Beneath this task are records; tally the lines in them that contain "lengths" and report only the number.

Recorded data
----------------------------------------

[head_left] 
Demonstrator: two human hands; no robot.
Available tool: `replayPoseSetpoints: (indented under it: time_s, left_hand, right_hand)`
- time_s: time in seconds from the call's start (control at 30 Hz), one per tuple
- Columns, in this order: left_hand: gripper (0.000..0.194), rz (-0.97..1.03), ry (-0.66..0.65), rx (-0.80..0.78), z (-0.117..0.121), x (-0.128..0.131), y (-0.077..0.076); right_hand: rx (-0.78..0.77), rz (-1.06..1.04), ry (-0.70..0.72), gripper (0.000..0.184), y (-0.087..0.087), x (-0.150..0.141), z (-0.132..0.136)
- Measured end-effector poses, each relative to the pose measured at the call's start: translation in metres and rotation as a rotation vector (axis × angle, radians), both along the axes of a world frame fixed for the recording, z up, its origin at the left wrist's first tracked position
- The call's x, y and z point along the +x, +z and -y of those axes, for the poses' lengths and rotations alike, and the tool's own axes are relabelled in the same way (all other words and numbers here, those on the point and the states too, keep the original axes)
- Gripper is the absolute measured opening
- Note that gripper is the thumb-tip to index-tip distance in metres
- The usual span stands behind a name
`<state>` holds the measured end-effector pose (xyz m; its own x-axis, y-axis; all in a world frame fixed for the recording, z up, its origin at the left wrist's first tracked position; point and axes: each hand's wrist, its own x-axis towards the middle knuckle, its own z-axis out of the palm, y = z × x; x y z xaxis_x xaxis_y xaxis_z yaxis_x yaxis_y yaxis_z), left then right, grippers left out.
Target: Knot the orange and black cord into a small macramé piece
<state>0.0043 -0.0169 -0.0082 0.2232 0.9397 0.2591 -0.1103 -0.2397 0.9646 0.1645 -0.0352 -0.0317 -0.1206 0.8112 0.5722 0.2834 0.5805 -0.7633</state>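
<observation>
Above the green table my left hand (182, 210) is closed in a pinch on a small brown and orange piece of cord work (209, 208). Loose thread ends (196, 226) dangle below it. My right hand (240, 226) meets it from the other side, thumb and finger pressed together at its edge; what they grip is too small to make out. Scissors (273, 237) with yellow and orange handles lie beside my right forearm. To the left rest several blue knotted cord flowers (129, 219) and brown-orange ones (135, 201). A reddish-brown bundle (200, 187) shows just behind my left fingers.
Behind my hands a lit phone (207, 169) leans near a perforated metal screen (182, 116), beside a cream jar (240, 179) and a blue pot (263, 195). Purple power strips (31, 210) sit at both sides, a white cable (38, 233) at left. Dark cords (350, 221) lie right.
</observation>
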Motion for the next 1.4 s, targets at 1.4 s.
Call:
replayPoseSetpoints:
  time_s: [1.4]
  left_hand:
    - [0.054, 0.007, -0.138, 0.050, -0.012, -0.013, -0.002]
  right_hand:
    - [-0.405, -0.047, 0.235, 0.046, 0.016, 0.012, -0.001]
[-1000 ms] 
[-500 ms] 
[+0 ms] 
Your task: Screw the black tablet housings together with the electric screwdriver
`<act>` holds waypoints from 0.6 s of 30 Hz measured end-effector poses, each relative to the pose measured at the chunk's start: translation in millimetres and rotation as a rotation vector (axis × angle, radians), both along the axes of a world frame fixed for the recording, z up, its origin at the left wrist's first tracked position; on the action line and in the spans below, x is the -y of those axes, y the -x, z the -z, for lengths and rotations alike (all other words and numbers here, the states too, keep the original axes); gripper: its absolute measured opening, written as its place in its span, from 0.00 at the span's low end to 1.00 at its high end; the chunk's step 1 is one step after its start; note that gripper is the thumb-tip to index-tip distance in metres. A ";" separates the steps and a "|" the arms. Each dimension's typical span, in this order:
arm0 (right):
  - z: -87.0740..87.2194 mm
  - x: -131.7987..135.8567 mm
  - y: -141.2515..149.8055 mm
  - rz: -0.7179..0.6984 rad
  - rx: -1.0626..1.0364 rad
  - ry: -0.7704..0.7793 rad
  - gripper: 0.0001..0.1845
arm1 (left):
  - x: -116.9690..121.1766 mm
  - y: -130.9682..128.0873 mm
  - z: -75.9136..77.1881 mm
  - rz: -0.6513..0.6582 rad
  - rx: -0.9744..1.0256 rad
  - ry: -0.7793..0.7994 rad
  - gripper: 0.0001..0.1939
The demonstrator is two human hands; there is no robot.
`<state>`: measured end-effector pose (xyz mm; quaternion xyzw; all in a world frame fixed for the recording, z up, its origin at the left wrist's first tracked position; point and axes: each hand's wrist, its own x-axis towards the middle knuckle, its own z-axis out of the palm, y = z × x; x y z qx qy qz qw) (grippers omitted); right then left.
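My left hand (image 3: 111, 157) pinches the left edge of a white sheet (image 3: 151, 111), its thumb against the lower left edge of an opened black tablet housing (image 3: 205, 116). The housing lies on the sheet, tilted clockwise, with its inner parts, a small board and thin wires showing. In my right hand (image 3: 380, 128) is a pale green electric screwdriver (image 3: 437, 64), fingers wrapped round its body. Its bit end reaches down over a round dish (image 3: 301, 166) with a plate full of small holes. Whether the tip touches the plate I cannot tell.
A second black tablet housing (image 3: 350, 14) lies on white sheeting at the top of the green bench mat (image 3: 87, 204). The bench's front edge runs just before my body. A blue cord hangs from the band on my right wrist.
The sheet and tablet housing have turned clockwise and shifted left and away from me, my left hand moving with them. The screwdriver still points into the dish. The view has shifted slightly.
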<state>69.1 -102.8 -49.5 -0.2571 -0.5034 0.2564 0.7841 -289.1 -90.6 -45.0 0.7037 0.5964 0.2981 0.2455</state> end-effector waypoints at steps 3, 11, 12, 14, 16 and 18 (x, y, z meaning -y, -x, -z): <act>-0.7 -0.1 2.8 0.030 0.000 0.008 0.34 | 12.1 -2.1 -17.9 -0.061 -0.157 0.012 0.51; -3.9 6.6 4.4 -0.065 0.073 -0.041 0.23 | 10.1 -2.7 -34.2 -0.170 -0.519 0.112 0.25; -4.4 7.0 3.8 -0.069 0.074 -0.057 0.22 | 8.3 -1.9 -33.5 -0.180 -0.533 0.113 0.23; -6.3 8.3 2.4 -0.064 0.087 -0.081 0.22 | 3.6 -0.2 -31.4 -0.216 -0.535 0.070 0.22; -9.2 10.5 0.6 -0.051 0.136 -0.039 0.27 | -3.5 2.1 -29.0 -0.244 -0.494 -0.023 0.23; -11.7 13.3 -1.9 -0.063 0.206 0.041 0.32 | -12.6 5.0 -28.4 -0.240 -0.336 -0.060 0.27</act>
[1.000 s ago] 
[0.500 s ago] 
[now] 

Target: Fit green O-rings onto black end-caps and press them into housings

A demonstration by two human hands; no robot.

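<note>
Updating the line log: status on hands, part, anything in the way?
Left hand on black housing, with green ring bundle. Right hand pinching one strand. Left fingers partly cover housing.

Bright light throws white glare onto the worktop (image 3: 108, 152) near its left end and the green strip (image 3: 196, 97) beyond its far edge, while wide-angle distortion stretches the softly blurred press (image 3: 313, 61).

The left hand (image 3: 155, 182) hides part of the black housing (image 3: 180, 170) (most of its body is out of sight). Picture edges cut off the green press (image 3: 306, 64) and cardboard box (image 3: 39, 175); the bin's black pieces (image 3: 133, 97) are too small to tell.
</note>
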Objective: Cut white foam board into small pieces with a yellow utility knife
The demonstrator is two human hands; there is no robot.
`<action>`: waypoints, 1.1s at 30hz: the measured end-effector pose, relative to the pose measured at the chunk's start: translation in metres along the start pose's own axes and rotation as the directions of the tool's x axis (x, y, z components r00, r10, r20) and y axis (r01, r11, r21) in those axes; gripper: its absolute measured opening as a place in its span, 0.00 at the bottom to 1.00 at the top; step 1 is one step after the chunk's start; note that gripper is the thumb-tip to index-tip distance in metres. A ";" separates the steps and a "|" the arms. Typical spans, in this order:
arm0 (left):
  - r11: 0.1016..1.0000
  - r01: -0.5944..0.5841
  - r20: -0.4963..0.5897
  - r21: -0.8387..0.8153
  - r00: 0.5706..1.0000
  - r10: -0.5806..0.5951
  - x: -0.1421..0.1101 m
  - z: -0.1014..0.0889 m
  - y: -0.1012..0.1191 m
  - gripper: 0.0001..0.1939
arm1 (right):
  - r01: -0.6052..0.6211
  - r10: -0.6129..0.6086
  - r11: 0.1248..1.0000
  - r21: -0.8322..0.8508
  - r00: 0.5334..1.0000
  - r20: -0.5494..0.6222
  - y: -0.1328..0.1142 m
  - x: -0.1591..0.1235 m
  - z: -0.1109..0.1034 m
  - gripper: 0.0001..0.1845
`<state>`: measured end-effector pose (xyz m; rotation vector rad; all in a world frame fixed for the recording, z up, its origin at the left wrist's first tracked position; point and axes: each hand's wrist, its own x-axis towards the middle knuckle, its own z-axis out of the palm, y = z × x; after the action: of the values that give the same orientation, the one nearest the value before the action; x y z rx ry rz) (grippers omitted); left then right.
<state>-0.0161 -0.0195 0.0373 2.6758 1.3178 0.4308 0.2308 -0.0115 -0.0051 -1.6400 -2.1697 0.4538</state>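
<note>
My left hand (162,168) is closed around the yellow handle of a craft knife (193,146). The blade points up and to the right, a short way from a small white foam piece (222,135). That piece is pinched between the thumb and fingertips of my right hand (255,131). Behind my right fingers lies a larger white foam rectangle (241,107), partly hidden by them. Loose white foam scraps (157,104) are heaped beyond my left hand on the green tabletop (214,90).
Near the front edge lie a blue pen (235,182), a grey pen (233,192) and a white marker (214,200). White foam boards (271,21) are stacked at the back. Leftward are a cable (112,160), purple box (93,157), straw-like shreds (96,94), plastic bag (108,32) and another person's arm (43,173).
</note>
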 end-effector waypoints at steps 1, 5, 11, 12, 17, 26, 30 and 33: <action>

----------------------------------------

**YOUR RESPONSE**: 2